**Your task**
Extract all lines in the data that contain the word "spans".

Stored data:

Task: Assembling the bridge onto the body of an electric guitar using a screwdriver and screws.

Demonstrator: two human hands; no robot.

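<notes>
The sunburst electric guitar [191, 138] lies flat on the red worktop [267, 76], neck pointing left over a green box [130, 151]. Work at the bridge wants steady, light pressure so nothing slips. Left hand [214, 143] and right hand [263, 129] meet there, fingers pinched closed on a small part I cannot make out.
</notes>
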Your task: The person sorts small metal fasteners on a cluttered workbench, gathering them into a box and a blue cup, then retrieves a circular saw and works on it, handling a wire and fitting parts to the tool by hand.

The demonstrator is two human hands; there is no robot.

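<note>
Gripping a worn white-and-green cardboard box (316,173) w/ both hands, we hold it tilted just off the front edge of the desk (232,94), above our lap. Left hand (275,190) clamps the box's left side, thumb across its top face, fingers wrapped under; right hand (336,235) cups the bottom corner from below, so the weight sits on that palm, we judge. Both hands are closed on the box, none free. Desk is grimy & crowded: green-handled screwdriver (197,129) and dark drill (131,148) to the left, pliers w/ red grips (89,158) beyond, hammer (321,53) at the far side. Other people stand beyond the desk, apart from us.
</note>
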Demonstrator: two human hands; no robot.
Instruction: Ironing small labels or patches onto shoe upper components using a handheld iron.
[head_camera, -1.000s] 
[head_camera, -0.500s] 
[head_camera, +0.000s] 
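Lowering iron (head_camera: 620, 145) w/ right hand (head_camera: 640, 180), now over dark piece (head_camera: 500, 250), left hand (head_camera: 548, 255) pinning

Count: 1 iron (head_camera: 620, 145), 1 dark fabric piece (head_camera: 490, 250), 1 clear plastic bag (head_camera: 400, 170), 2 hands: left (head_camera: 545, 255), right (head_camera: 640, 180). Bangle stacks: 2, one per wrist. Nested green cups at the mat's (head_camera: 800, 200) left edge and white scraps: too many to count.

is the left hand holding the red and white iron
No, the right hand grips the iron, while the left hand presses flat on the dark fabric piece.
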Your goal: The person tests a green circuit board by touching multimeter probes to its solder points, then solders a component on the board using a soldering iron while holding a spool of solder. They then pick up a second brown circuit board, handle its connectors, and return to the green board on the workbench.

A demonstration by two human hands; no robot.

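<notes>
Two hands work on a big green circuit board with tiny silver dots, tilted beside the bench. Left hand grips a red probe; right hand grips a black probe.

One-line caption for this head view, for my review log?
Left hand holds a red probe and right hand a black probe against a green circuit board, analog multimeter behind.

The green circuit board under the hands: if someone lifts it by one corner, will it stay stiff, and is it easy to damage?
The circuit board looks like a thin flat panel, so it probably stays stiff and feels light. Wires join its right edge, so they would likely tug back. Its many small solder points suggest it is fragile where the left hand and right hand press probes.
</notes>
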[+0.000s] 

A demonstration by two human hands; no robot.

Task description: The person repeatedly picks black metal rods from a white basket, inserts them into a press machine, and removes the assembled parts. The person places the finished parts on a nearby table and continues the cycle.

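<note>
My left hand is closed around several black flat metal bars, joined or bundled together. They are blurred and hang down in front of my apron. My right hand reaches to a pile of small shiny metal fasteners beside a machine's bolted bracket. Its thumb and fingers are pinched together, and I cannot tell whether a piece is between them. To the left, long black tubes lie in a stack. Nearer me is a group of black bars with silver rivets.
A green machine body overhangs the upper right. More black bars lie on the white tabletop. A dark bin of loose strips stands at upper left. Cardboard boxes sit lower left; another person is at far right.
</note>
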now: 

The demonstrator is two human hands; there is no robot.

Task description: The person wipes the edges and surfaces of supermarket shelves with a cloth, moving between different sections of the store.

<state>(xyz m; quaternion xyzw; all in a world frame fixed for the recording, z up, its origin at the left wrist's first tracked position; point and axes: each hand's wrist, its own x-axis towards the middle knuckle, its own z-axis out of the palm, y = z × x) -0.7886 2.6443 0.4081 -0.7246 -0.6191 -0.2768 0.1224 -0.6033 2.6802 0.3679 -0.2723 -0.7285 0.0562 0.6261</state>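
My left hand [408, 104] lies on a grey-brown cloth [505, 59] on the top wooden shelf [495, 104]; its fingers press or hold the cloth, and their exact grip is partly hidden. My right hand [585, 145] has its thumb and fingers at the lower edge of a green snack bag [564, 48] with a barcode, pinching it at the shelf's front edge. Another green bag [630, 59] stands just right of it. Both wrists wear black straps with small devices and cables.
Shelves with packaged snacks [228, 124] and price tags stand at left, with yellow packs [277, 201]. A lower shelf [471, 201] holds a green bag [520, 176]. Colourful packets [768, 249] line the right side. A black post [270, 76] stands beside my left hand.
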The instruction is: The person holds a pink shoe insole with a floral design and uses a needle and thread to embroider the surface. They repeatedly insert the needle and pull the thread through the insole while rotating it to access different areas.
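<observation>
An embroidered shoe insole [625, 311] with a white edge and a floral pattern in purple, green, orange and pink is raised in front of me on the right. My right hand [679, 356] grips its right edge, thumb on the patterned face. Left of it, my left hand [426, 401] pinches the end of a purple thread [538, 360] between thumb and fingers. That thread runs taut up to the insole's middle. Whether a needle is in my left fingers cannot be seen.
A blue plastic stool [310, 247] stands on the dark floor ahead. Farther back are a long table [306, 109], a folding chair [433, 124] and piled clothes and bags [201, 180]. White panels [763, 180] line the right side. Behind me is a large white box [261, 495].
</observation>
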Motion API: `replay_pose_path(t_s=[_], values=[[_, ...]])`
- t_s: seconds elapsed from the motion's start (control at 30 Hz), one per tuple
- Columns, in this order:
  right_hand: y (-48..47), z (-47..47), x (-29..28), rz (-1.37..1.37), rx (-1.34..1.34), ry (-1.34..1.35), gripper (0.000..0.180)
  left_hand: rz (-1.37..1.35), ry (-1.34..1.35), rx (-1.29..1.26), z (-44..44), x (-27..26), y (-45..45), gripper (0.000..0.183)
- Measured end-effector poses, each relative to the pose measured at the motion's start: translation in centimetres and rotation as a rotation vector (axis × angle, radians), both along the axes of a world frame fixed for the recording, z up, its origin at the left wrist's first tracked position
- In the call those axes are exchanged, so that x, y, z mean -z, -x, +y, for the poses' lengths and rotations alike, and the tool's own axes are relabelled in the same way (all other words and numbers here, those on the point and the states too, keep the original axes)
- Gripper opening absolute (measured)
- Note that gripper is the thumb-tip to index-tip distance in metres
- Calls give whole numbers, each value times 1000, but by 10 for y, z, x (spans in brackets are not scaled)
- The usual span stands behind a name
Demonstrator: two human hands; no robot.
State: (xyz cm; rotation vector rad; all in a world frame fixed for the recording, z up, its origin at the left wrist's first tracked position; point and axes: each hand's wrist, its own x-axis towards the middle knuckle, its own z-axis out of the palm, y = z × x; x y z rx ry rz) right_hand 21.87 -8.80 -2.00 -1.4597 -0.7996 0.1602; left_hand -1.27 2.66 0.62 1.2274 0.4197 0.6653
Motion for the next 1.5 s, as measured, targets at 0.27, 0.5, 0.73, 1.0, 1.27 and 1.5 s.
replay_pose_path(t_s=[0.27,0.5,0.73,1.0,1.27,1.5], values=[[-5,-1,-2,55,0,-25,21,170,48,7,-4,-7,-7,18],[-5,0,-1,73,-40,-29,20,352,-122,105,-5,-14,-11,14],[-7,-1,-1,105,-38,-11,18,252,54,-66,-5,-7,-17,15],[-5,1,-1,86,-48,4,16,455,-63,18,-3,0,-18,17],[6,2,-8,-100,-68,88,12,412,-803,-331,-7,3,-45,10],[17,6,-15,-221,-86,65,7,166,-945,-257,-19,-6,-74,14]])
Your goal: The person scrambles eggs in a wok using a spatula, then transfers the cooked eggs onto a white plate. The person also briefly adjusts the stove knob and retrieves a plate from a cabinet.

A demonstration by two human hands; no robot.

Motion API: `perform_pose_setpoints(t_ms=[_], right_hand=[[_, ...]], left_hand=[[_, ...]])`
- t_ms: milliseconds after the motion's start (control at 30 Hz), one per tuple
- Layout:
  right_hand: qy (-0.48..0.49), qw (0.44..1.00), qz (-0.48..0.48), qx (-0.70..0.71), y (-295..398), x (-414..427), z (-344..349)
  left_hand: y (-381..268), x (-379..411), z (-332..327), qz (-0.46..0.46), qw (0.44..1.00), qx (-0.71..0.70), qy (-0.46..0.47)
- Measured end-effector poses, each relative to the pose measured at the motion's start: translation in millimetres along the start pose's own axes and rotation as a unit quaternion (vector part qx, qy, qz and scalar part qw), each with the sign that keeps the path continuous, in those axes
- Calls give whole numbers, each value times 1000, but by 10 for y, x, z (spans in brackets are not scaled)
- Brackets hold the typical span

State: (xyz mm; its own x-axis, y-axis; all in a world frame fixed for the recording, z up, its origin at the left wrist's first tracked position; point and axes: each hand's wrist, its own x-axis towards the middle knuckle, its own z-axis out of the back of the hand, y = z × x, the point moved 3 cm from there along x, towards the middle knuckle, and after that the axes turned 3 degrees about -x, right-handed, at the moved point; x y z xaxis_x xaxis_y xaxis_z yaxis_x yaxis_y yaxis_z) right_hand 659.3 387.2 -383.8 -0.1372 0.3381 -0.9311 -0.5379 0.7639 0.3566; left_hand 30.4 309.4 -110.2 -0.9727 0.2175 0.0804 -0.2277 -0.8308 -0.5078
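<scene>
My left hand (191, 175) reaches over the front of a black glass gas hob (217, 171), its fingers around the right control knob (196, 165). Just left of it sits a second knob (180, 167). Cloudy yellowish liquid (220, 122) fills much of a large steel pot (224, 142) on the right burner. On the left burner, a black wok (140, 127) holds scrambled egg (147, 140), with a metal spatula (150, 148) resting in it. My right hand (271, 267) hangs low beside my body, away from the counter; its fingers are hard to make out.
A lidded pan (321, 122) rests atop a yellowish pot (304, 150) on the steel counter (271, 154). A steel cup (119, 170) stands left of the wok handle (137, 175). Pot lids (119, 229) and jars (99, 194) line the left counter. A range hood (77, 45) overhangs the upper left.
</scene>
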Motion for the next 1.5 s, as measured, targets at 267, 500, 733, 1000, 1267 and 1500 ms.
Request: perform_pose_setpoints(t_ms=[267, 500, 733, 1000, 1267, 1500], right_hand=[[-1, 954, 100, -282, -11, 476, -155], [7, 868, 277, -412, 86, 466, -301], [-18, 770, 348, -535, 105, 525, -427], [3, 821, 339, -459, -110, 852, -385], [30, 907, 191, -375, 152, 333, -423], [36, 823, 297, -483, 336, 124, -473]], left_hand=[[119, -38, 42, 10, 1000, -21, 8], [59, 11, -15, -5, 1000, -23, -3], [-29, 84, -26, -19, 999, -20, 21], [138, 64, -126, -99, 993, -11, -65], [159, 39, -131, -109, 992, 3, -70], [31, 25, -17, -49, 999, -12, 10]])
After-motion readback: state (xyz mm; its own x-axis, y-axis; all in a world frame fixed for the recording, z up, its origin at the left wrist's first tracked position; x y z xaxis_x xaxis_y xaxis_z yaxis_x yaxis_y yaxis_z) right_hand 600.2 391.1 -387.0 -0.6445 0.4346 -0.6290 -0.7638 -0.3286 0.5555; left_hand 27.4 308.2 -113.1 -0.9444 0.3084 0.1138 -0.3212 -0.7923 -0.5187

**Solution**
- Calls give whole numbers, each value times 1000, but by 10 for y, z, x (spans in brackets are not scaled)
- Calls give whole numbers, each value times 1000, but by 10 for y, x, z (spans in brackets are not scaled)

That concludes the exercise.